Additionally, Mr. Beattie and the Company entered into a Consulting Agreement, dated April 22, 2014 (the Consulting Agreement). Pursuant to the Consulting Agreement, Mr. Beattie will provide consulting services to the Company from May 16, 2014 through February 28, 2015 (the Consulting Term), unless terminated by the Company at an earlier date, and the Company will pay Mr. Beattie a consulting fee of $20,000 per month (the Consulting Fee); provided, the prorated Consulting Fee for the month of May will be $10,000. If the Company terminates Mr. Beatties consulting services for cause, then Mr. Beattie will only be entitled to receive the Consulting Fees through the date of such termination. If the Company terminates Mr. Beatties consulting services without cause, then Mr. Beattie will be entitled to receive the Consulting Fees through the end of the Consulting Term.

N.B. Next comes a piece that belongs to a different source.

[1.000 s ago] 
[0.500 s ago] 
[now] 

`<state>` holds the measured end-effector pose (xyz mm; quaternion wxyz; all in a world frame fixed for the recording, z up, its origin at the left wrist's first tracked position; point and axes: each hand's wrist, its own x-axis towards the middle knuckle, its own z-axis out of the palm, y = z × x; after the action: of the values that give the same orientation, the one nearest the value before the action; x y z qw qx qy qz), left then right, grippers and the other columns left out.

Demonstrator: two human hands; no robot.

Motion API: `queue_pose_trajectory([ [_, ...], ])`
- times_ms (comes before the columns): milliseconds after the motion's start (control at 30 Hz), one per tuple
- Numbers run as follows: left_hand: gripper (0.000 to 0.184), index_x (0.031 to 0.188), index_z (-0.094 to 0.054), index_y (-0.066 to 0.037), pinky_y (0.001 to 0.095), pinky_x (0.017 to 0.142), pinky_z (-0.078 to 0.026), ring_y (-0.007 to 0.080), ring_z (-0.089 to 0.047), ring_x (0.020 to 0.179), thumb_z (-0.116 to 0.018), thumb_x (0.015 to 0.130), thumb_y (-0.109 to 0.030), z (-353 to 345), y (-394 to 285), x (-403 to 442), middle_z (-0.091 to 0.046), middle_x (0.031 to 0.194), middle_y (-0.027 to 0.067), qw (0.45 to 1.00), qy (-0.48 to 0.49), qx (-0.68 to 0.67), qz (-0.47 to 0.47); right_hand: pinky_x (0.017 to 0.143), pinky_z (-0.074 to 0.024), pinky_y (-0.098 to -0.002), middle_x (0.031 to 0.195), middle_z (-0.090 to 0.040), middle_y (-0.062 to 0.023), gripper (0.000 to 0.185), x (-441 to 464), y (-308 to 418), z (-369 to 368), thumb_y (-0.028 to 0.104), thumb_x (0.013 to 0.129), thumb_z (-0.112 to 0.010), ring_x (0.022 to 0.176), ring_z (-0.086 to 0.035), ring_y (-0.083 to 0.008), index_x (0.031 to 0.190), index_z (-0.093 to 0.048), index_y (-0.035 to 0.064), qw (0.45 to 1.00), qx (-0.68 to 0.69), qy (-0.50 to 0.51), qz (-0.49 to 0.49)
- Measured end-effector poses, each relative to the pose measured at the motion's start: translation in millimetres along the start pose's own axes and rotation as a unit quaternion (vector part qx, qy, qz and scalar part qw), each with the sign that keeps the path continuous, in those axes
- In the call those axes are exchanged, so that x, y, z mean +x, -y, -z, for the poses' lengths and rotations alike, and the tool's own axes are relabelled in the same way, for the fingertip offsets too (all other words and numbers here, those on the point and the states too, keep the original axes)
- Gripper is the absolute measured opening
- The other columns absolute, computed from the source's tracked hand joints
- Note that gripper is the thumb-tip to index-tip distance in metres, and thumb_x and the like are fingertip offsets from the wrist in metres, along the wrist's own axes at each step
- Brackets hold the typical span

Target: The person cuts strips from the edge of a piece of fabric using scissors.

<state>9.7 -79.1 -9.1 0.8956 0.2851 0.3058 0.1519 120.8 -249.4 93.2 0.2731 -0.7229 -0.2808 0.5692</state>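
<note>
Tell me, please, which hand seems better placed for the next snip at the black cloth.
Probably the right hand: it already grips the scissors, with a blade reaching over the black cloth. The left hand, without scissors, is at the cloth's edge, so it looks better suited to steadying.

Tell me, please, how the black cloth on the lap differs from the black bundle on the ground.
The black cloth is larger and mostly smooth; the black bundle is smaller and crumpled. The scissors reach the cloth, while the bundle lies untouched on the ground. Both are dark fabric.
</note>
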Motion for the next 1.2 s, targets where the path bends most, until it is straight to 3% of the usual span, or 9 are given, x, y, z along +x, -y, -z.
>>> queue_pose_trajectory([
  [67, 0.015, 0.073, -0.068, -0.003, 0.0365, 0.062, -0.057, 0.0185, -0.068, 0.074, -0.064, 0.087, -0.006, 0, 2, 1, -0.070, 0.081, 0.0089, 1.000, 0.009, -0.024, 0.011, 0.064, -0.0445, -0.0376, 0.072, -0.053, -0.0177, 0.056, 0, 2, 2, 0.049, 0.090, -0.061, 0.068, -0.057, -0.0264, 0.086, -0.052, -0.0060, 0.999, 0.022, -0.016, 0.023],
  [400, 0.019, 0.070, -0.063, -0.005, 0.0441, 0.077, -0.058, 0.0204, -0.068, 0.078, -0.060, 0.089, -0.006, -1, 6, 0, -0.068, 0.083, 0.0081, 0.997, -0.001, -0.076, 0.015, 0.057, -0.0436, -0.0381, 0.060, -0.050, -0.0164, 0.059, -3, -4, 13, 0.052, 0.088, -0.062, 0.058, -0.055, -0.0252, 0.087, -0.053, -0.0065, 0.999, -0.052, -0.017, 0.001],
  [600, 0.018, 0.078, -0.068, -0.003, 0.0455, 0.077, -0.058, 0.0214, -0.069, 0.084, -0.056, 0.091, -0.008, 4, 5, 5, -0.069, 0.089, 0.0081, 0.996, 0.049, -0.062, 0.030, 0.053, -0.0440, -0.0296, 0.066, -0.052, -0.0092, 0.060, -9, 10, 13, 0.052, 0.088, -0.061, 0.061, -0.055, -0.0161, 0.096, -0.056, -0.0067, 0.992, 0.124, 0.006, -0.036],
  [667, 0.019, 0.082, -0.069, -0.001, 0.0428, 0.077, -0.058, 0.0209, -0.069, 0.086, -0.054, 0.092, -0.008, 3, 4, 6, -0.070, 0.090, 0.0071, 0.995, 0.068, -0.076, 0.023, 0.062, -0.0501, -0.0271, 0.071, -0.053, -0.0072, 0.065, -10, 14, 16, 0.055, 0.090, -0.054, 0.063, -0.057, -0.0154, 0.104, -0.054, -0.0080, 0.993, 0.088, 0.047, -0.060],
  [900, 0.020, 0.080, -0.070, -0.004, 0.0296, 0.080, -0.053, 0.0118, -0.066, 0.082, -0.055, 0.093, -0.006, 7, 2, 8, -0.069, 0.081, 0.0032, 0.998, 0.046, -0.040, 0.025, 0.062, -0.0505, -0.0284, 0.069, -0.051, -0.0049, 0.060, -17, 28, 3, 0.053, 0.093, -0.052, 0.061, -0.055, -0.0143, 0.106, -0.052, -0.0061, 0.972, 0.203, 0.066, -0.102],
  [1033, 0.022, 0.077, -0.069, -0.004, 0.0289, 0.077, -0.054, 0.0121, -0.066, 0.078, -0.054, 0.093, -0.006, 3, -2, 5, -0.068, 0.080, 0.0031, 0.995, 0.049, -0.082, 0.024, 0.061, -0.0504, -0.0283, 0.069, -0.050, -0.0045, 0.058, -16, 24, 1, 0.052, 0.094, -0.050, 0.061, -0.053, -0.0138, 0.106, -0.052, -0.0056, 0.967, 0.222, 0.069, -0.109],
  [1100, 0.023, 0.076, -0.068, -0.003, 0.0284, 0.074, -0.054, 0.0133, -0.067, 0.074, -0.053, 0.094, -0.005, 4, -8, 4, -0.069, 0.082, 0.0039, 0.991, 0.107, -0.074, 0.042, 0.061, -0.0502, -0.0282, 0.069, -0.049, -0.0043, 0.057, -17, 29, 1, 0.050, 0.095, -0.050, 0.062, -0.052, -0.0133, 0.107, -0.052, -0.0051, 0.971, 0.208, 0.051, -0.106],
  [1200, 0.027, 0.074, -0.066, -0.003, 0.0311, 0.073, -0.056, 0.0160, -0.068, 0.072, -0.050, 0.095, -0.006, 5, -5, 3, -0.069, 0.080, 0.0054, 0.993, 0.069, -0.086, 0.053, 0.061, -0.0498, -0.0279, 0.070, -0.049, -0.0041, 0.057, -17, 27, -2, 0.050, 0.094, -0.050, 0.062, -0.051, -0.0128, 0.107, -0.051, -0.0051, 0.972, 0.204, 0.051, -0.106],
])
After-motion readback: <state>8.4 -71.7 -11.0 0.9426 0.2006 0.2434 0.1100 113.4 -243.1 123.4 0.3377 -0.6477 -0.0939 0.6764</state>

The foregoing descriptions of the Severance Agreement and Release and the Consulting Agreement do not purport to be complete and are qualified in their entirety by the reference to the full text of the Severance Agreement and Release and the Consulting Agreement, respectively, which will be filed as exhibits to the Companys Quarterly Report on Form 10-Q for the fiscal quarter ending June 30, 2014.
Appointment of Carey P. Hendrickson as Senior Vice President and Chief Financial Officer
On April 25, 2014, the Companys Board of Directors (the Board) appointed Carey P. Hendrickson as Senior Vice President and Chief Financial Officer of the Company. Mr. Hendrickson will become a Senior Vice President of the Company, effective May 7, 2014, and assume the additional office of Chief Financial Officer of the Company, effective May 16, 2014, upon the retirement of Ralph A. Beattie.

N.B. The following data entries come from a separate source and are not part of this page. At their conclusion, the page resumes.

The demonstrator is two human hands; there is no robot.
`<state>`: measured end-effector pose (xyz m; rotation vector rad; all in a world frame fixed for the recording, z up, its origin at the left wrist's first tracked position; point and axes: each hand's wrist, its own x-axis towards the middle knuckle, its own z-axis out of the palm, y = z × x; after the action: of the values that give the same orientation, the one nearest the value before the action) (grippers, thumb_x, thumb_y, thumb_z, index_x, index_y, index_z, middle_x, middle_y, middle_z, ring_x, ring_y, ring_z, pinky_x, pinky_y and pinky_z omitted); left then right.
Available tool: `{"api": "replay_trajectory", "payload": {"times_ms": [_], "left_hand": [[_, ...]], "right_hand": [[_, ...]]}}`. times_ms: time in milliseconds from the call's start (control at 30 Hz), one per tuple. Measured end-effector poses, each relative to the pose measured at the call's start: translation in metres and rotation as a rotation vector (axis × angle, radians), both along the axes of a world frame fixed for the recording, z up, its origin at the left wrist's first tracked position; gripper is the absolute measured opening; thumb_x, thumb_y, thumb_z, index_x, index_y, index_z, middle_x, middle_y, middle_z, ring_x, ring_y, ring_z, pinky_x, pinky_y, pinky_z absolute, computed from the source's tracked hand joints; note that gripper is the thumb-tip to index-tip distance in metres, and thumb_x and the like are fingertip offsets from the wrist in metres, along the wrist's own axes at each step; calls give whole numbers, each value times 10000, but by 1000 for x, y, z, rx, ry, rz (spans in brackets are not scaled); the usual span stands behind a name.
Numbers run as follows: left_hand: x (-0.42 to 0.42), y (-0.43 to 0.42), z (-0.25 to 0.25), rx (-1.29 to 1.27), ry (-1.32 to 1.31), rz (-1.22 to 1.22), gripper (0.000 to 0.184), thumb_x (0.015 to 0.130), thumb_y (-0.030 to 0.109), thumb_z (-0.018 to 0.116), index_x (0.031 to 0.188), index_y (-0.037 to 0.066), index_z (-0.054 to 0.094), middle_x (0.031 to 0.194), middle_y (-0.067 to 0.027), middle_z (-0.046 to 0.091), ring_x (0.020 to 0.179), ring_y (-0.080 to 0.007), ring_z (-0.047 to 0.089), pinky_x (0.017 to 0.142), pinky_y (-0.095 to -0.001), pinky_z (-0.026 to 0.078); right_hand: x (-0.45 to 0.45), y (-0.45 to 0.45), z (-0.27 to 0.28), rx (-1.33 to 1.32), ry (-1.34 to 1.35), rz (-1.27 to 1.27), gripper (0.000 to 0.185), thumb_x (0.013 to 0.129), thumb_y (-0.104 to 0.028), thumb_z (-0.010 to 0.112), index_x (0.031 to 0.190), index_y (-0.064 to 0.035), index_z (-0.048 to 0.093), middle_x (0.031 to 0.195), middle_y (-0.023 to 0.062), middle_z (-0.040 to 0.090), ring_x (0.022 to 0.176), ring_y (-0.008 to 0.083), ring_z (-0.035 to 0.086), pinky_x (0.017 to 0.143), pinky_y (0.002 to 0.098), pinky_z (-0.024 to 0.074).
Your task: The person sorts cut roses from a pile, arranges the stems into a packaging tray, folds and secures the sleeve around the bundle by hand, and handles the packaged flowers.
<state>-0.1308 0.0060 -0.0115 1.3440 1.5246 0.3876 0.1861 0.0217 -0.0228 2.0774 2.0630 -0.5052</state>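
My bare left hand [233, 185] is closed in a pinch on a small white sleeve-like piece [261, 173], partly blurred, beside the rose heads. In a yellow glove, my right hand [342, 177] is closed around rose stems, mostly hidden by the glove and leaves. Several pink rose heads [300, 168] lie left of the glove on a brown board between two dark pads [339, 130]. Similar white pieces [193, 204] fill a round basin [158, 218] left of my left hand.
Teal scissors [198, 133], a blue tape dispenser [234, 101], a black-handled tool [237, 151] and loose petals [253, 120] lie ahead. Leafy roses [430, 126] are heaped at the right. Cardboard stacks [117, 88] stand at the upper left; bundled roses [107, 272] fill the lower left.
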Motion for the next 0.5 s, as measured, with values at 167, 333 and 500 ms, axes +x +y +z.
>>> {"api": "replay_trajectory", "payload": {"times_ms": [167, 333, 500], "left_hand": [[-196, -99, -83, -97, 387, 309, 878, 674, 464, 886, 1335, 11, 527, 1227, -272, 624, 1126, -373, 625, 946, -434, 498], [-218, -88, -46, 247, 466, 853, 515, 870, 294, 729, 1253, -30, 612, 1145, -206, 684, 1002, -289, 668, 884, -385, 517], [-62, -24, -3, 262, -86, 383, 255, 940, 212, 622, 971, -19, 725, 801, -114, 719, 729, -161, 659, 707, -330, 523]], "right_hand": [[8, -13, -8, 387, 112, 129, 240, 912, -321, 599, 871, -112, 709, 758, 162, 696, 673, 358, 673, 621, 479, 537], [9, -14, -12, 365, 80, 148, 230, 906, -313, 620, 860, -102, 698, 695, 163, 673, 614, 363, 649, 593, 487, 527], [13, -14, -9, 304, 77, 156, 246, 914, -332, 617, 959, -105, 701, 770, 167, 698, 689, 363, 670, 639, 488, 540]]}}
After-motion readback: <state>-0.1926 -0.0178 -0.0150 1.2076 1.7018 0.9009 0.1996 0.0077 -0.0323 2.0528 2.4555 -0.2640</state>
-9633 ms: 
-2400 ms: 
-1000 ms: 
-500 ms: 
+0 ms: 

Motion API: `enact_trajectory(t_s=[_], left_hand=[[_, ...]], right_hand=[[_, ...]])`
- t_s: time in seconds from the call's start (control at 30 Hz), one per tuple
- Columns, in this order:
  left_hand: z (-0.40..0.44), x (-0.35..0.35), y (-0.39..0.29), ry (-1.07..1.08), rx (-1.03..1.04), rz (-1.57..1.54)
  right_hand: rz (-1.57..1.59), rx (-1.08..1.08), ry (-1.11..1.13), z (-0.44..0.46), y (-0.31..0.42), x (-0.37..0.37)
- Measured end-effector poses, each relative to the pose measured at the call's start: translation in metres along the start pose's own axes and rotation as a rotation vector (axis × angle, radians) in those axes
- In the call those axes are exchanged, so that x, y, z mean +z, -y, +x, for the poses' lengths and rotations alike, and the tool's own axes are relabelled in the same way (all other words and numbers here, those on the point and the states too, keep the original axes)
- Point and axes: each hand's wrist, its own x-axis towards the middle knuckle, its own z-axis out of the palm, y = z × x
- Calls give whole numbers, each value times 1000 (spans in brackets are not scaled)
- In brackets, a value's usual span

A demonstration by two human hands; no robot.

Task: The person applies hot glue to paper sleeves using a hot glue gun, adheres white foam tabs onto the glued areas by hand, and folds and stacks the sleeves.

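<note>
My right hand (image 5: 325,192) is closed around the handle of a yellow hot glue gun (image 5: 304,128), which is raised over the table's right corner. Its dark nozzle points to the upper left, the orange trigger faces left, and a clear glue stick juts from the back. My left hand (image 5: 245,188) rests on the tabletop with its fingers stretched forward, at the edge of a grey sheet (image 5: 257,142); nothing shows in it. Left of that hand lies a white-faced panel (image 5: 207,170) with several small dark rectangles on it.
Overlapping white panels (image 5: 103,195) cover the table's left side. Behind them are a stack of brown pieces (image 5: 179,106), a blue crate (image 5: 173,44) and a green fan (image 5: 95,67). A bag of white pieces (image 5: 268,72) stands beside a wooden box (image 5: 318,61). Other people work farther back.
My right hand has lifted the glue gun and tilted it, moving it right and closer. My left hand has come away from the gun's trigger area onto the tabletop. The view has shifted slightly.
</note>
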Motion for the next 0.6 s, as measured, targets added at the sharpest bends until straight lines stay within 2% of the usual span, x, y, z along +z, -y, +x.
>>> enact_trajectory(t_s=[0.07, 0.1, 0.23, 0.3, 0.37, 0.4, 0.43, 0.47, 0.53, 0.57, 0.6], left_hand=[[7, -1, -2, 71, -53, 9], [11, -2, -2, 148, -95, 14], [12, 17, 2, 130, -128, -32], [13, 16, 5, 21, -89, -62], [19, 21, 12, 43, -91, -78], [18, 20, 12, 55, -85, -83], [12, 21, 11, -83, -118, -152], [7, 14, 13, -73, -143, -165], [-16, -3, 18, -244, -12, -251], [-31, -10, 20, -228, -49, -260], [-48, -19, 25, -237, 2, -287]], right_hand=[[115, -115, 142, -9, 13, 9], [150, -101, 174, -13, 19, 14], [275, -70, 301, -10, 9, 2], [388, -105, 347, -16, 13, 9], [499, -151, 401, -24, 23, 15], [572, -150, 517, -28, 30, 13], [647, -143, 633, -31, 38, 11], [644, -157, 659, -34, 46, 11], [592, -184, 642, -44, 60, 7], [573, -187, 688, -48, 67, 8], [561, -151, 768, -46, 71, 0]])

Mr. Hendrickson, age 51, served as the Senior Vice President/Chief Financial Officer and Treasurer of Belo Corp., a television company that owned and operated television stations and their associated websites (Belo), from March 2010 until Belo was acquired by Gannett Co., Inc. in December 2013. Prior to serving in such capacity, Mr. Hendrickson served as the Vice President/Human Resources of Belo from May 2007 until November 2007, as the Vice President/Investor Relations and Corporate Communications of Belo from November 2004 until May 2007, and as the Vice President/Investor Relations of Belo from January 2000 through October 2004. Mr. Hendrickson began his career with KPMG LLP and was the director of financial planning for Republic Financial Services before joining Belo in 1992.

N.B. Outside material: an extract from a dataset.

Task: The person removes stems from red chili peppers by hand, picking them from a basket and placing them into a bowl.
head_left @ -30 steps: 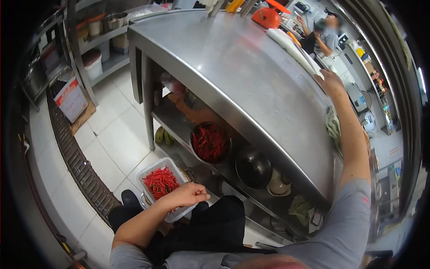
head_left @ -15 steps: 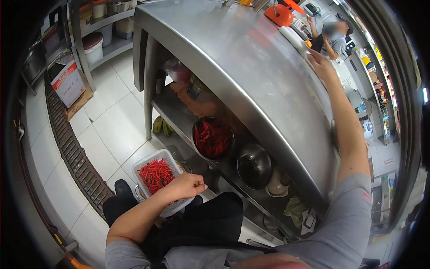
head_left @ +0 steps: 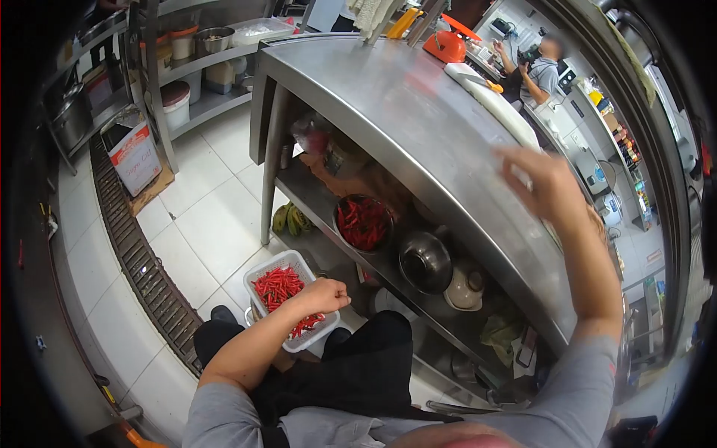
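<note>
My left hand [head_left: 326,296] is closed, fingers curled, above the right side of a white plastic basket [head_left: 302,343]. Whatever it may hold is hidden. Red chili peppers [head_left: 278,287] fill the far end of the basket, which is low down in front of my legs. My right hand [head_left: 544,179] is raised over the steel table [head_left: 388,97], somewhat blurred. Its fingers point left and are apart, with no clear object in them. A metal pot of darker red chilies [head_left: 364,222] stands on the shelf under the tabletop.
Beside the chili pot are a dark metal bowl [head_left: 426,261] and a pale jug-like vessel [head_left: 464,290]. A white cutting board [head_left: 497,104] and an orange item [head_left: 445,46] lie along the table's far side. Green bananas [head_left: 291,219] sit low. Another person [head_left: 541,71] stands beyond.
My right hand has come back from the table's far edge and lifted toward me. My left hand stays closed over the basket. The view has shifted, showing more shelving at the back left.
</note>
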Tool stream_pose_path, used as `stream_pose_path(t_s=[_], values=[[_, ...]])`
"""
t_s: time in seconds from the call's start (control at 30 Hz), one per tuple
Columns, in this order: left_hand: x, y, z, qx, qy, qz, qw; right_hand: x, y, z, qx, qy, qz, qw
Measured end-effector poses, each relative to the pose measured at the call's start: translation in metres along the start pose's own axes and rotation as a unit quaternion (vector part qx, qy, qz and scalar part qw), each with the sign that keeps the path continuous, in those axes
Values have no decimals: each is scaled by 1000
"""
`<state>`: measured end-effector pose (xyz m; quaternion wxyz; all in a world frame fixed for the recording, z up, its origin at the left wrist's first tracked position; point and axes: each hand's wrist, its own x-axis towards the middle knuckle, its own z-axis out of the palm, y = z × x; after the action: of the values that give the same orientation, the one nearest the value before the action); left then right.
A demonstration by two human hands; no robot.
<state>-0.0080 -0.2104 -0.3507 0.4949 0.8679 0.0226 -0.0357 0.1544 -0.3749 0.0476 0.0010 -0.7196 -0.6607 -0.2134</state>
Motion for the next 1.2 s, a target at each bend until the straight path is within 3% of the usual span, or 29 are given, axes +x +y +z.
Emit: stream_pose_path(t_s=[0.07, 0.17, 0.23, 0.27, 0.33, 0.37, 0.4, 0.43, 0.53, 0.6, 0.67, 0.73, 0.93, 1.07, 1.13, 1.17, 1.2], values=[[1, -1, 3, 3, -7, -7, 1000, -36, -53, -25, 0, 0, -86, 996], [-2, -5, 9, -1, -10, 15, 1000, -85, -98, -38, 70, 37, -99, 992], [-7, -4, 7, 13, -19, 1, 1000, -117, -105, -31, 124, 50, 7, 991], [-10, -4, 9, 10, -29, -13, 999, -129, -108, -23, 128, 57, 11, 990], [-10, -15, 13, 16, -2, 19, 1000, -152, -118, -1, 190, 38, 169, 966], [-8, -21, 15, -12, 0, 31, 999, -157, -128, 6, 220, 13, 193, 956], [-9, -15, 11, -46, -29, -92, 994, -162, -137, 18, 252, 12, 199, 947], [-11, -23, 10, -63, 4, -58, 996, -169, -147, 31, 253, 3, 172, 952], [-19, -39, 9, -177, 43, -73, 981, -181, -171, 65, 268, -16, 126, 955], [-48, -22, 1, -296, 43, -149, 943, -185, -179, 87, 277, -5, 111, 954], [-68, -36, 12, -360, 69, -148, 918, -183, -186, 104, 305, 11, 147, 941], [-91, -32, 17, -393, 83, -208, 892, -176, -192, 115, 366, 52, 167, 914], [-120, -42, 28, -430, 66, -201, 878, -157, -208, 165, 472, 101, 208, 851], [-126, -32, 21, -476, 73, -232, 845, -179, -206, 253, 454, 117, 250, 847], [-127, -33, 11, -522, 83, -229, 817, -195, -201, 276, 319, -42, 347, 881], [-128, -35, 7, -531, 85, -222, 813, -194, -203, 282, 334, 35, 343, 877], [-127, -36, 3, -534, 88, -225, 810, -191, -206, 278, 337, 31, 341, 877]])
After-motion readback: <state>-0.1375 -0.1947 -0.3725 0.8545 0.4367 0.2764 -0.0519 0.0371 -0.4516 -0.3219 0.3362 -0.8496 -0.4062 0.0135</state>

In connection with Mr. Hendricksons appointment as Senior Vice President and Chief Financial Officer of the Company, Mr. Hendrickson and Capital Senior Living, Inc., a wholly owned subsidiary of the Company (CSL), entered into an Employment Agreement, dated April 25, 2014 (the Employment Agreement). The term of the Employment Agreement is for a one year period ending May 6, 2015, subject to extension by the mutual written consent of CSL and Mr. Hendrickson. Under the Employment Agreement, Mr. Hendricksons annual base salary will be not less than $400,000, and Mr. Hendrickson will be eligible to receive a performance bonus as determined by the Compensation Committee of the Board. Mr. Hendrickson will also be eligible to participate in all health, retirement, insurance, sick leave, disability, expense reimbursement and other benefit programs, if any, which CSL makes available to its senior executives.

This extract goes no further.